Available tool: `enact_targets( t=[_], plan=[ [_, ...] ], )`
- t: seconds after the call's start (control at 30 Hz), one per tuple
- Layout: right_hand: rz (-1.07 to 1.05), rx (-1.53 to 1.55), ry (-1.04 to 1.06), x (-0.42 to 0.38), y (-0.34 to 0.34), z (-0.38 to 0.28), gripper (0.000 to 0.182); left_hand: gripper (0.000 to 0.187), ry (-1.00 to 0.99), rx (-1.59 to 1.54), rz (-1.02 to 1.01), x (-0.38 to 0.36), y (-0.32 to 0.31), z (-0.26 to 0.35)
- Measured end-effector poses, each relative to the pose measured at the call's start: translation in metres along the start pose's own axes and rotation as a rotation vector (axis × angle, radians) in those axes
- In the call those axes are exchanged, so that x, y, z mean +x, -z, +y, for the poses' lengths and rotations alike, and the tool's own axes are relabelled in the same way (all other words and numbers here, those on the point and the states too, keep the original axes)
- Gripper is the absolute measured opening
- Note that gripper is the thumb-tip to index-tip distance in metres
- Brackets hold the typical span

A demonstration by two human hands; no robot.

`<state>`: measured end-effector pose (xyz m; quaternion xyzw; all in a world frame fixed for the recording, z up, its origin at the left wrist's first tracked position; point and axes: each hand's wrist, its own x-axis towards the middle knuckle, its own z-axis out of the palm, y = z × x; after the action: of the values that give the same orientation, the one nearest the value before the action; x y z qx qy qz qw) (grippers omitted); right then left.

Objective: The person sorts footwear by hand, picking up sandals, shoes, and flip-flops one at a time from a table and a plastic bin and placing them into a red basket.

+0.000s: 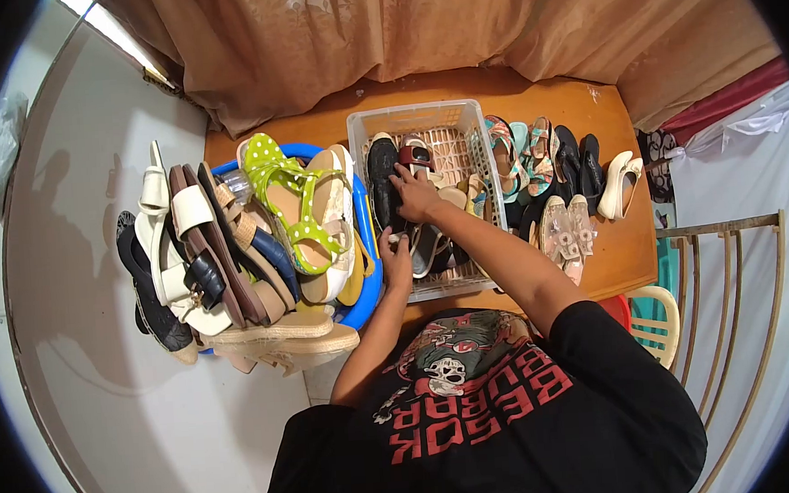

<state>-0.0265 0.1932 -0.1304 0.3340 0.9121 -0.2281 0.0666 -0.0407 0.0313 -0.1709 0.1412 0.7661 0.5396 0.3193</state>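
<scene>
A clear plastic basket (pixel 418 109) holds several shoes. Along its left wall lies a black shoe (pixel 381 161) with a textured surface. My right hand (pixel 417 197) reaches over the basket, its fingers against the right side of the black shoe. At the near end of that shoe is my left hand (pixel 396 261), by the basket's left rim, with thumb and fingers closed around the end. A dark red strapped sandal (pixel 417 155) lies just beyond my right hand. My forearm and hand partly cover other shoes in the basket.
Left of the basket, a blue-rimmed tub (pixel 372 288) is heaped with sandals, including a green polka-dot sandal (pixel 288 199). On the wooden table (pixel 625 255) at right stand patterned sandals (pixel 540 152), black flats (pixel 591 167) and cream shoes (pixel 619 187). A brown curtain (pixel 453 26) hangs behind.
</scene>
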Motion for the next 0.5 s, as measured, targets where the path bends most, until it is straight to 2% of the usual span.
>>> enact_targets(
  t=[0.03,0.07,0.1,0.17,0.2,0.3,0.37,0.43,0.47,0.5],
  plan=[
    [0.003,0.0,-0.004,-0.001,0.0,0.002,0.084,0.048,0.078,-0.164,-0.033,-0.004,0.002,0.007],
    [-0.008,-0.021,0.016,-0.003,-0.001,0.004,0.086,0.054,0.038,-0.212,-0.068,0.007,-0.003,-0.024],
    [-0.019,-0.042,0.037,-0.006,0.002,0.003,0.088,0.054,0.035,-0.211,-0.073,0.009,-0.005,-0.025],
    [-0.042,-0.003,0.02,-0.01,0.007,0.003,0.086,0.067,0.06,-0.18,0.053,0.013,-0.01,-0.027],
    [-0.027,0.036,0.026,-0.011,0.006,0.005,0.086,0.07,0.063,-0.295,0.048,0.017,-0.01,-0.025],
    [0.043,0.152,0.038,-0.01,0.003,0.011,0.085,0.066,0.163,-0.206,0.089,0.021,-0.018,-0.017],
    [0.094,0.228,0.049,-0.009,-0.003,0.018,0.084,0.065,0.215,-0.182,0.019,0.018,-0.016,-0.007],
    [0.209,0.363,0.108,-0.01,-0.003,0.023,0.077,0.061,0.094,-0.222,0.06,0.019,-0.016,-0.008],
    [0.207,0.363,0.11,-0.009,-0.003,0.024,0.077,0.061,0.096,-0.223,0.062,0.018,-0.014,-0.009],
    [0.28,0.419,0.19,-0.009,-0.002,0.024,0.073,0.06,0.01,-0.226,0.051,0.01,-0.008,0.013]
  ],
)
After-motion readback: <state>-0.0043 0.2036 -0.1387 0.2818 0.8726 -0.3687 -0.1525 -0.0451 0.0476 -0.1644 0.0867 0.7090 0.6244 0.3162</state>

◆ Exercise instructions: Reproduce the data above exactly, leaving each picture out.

◆ Output for this exercise:
Available tool: `enact_targets( t=[_], plan=[ [_, ...] ], )`
- t: seconds after the call's start (control at 30 Hz), one per tuple
- Layout: right_hand: rz (-1.07 to 1.05), rx (-1.53 to 1.55), ry (-1.04 to 1.06), x (-0.42 to 0.38), y (-0.34 to 0.34), z (-0.38 to 0.28), gripper (0.000 to 0.182); left_hand: gripper (0.000 to 0.187), ry (-1.00 to 0.99), rx (-1.59 to 1.54), rz (-1.02 to 1.01), x (-0.38 to 0.36), y (-0.32 to 0.31), z (-0.26 to 0.35)
- Measured end-effector poses, each relative to the pose measured at the call's start: translation in metres along the start pose's own axes and rotation as a rotation vector (axis × angle, radians) in those axes
- In the call those axes are exchanged, so that x, y, z mean +x, -z, +y, for the poses' lengths and rotations alike, and the tool's own axes are relabelled in the same way (all other words and numbers here, those on the point and the states too, keep the original axes)
- Gripper is the absolute measured opening
- Note that gripper is the thumb-tip to index-tip distance in metres
- Brackets hold the typical span

A demonstration by two human hands; no robot.

`<state>`: measured end-effector pose (xyz m; quaternion xyzw; all in a world frame fixed for the recording, z up, its origin at the left wrist's first tracked position; point and axes: each hand's wrist, its own x-axis towards the middle knuckle, its own z-axis out of the palm, y = z × x; after the action: of the values that give the same orientation, the one nearest the value before the action; x y z qx qy qz qw) (grippers omitted); right then left.

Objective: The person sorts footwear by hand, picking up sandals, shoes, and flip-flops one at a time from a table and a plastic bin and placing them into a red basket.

+0.000s: 

<state>-0.0265 0.1932 -0.1304 0.3340 0.9121 -0.2281 0.0666 -0.0407 0.0313 -0.1709 0.1412 0.7661 0.5396 0.3193</state>
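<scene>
A clear plastic basket (pixel 418 109) holds several shoes. Along its left wall lies a black shoe (pixel 381 161) with a textured surface. My right hand (pixel 417 197) reaches over the basket, its fingers against the right side of the black shoe. At the near end of that shoe is my left hand (pixel 396 261), by the basket's left rim, with thumb and fingers closed around the end. A dark red strapped sandal (pixel 417 155) lies just beyond my right hand. My forearm and hand partly cover other shoes in the basket.
Left of the basket, a blue-rimmed tub (pixel 372 288) is heaped with sandals, including a green polka-dot sandal (pixel 288 199). On the wooden table (pixel 625 255) at right stand patterned sandals (pixel 540 152), black flats (pixel 591 167) and cream shoes (pixel 619 187). A brown curtain (pixel 453 26) hangs behind.
</scene>
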Motion for the next 0.5 s, as measured, targets where the path bends most, until it is straight to 2% of the usual span.
>>> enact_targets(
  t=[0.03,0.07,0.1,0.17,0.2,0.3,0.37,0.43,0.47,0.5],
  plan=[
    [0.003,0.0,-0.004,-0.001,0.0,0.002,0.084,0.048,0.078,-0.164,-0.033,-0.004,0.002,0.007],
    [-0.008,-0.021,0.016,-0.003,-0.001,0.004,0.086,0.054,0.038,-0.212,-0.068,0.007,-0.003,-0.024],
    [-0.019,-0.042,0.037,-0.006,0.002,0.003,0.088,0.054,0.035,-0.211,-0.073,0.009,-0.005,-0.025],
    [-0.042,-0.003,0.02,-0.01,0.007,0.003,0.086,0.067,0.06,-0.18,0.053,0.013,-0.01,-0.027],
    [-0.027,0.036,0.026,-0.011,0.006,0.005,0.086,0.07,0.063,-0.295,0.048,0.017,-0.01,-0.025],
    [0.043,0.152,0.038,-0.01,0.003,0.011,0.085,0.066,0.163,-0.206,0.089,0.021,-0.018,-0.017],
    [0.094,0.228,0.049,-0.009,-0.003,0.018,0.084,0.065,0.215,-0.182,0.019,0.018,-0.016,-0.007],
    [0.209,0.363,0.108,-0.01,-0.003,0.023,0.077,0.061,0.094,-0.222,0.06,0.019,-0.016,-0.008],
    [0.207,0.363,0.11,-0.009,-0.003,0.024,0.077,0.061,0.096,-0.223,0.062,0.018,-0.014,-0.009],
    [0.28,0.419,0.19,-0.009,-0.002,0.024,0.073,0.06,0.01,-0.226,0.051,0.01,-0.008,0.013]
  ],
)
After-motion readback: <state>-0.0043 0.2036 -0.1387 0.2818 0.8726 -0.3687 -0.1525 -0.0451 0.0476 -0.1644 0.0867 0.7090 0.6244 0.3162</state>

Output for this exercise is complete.